** Information supplied **
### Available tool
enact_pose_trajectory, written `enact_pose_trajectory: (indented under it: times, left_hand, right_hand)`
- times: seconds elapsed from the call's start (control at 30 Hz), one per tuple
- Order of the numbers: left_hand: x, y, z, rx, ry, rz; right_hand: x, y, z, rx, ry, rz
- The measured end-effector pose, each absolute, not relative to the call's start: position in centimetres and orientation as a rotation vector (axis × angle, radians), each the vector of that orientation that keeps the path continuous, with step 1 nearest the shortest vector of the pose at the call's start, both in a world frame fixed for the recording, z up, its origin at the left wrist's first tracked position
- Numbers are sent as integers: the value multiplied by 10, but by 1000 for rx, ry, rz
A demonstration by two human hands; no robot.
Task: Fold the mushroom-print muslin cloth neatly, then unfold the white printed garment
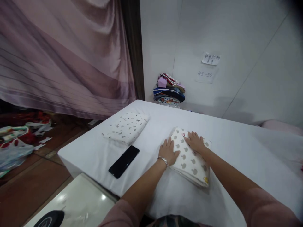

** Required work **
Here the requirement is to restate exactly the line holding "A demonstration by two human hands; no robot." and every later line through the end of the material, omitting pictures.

** Task result **
A demonstration by two human hands; no robot.
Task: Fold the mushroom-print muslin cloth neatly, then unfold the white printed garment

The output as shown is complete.